MemberJuly 23, 2013 at 1:39 pm
Here’s one idea… Create for yourself (with your husband’s technical input) a Features, Advantages, and Benefits worksheet/job aid for major services that you perform and components that you replace. To do this, start anywhere. Make a list of services and components that come to mind, along with any FAQ that come to mind regarding them. This list will be a work in progress as you encounter new services/components.
Two things will happen with this. First, as you prepare estimates and prepare to call your customers you’ll have a job aid to refer to. Secondly, as you write this stuff out and refer to it over time, it’ll cement in your mind, to the point where you may not need it anymore. In other words, it’s a good training tool.
Hope this helps.
MemberJuly 31, 2013 at 5:43 am
I have my service writer watch realfixesrealfast . This guy is a good instructor and master tech. It helps with the changes in the repair industries. It will help you understand the processes in repairing today’s vehicals. You will learn how and why to a lot of those answers. You can do this on your slow days. Pause when needed . This may be a great benefit as to see what your husband is doing without bugging him.

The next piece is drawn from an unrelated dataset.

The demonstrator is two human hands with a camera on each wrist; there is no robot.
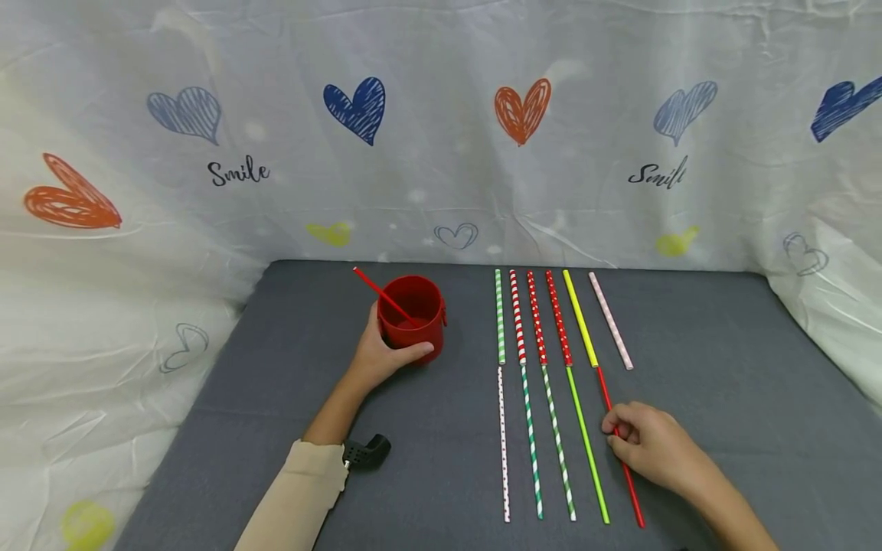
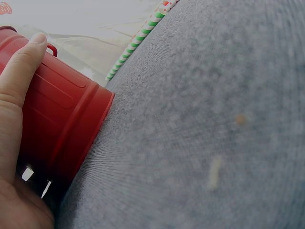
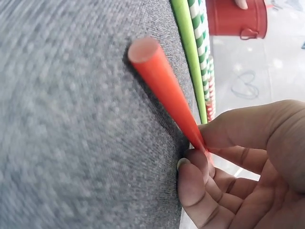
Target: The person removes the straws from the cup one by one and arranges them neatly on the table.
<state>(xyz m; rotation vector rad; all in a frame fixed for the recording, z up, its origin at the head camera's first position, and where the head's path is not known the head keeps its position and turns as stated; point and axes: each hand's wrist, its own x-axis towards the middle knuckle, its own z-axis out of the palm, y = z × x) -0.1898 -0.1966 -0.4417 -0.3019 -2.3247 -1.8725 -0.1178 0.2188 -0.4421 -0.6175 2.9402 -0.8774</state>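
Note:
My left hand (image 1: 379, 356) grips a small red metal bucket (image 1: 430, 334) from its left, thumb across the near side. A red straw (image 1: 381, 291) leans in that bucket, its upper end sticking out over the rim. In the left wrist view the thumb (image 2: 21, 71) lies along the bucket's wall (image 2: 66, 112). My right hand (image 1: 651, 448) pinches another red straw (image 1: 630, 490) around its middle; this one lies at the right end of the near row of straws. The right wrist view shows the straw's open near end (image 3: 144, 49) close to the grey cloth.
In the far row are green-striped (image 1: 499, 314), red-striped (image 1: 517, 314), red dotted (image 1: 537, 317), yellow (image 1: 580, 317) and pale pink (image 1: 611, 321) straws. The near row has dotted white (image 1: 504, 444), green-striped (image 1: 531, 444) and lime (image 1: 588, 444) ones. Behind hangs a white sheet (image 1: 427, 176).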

MemberSeptember 9, 2013 at 12:18 pm
Our shop challenge has always been to better all communications between customer and tech. S/As are required to describe the customer’s compliant while beginning every RO with Customer States: This statement is verbatim from the customer. The S/A will then analyze that statement, clarify and restate, and explain what preliminary service or diag will be necessary to begin the repair. I believe that Cheryl has a better chance than most S/As because unless SHE is convinced an additional story is required. Cheryl, do not learn too much technically and require your husband or any techs to write a detailed description of the problem and the parts they require for that repair. You will find labor times in your guides and you should order parts. Keep techs on twisting wrenches and describing causes, and recommended services.